+++ SOURCE DATA +++
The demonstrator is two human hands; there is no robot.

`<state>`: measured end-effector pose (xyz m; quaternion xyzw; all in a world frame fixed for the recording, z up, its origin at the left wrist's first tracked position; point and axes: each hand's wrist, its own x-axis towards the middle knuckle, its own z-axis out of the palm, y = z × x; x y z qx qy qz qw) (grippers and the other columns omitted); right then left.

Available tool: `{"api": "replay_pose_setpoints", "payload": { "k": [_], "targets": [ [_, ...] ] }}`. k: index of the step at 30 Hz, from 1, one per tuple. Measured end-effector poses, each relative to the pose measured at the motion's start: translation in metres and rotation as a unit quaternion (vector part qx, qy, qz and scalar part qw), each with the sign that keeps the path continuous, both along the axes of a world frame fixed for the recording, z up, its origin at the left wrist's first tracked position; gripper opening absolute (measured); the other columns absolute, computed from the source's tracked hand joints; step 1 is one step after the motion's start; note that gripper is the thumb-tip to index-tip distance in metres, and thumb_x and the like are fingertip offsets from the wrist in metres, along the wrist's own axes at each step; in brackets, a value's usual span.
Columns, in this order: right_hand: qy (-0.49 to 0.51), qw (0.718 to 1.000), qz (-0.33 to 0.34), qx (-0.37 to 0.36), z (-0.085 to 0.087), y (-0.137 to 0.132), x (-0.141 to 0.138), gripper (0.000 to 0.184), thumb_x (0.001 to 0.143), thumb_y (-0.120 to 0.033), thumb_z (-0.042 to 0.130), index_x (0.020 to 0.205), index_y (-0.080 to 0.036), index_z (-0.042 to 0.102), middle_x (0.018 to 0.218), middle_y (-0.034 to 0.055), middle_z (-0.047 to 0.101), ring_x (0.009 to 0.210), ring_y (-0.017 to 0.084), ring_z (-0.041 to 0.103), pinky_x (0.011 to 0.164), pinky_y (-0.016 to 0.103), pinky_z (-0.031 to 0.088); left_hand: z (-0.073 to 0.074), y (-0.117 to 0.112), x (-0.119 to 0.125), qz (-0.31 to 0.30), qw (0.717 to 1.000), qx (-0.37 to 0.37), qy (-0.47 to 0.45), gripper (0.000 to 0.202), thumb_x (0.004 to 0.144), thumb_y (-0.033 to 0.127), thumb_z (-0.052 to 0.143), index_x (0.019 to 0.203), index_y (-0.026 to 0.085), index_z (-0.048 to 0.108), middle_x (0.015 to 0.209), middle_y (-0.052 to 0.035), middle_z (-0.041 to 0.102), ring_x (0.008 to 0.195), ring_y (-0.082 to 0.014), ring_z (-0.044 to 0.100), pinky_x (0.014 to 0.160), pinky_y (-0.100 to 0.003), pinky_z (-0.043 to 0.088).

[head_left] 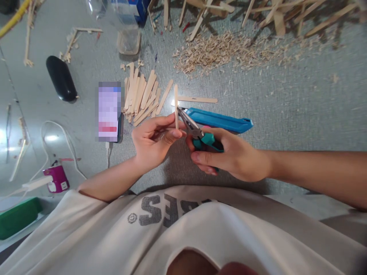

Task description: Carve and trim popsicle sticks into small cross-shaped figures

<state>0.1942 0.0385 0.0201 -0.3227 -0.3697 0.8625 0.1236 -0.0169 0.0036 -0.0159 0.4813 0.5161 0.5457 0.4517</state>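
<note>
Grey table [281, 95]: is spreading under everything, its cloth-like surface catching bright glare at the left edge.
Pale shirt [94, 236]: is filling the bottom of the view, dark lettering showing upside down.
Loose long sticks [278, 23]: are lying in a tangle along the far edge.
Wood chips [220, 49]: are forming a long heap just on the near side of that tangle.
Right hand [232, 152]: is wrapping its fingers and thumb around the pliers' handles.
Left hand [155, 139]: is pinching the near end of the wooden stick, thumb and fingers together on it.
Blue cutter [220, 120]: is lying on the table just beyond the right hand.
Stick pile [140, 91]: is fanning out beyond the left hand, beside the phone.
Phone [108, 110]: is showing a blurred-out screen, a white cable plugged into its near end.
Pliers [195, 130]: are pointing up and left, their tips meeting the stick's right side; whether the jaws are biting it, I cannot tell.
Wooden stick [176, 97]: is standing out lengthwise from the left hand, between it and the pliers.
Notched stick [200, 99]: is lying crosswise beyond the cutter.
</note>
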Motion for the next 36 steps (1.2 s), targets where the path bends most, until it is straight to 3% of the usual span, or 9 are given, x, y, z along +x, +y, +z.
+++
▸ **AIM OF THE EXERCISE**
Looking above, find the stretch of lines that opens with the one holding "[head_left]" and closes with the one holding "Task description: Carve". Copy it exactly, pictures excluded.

▸ **ANSWER TO THIS TASK**
[head_left] 

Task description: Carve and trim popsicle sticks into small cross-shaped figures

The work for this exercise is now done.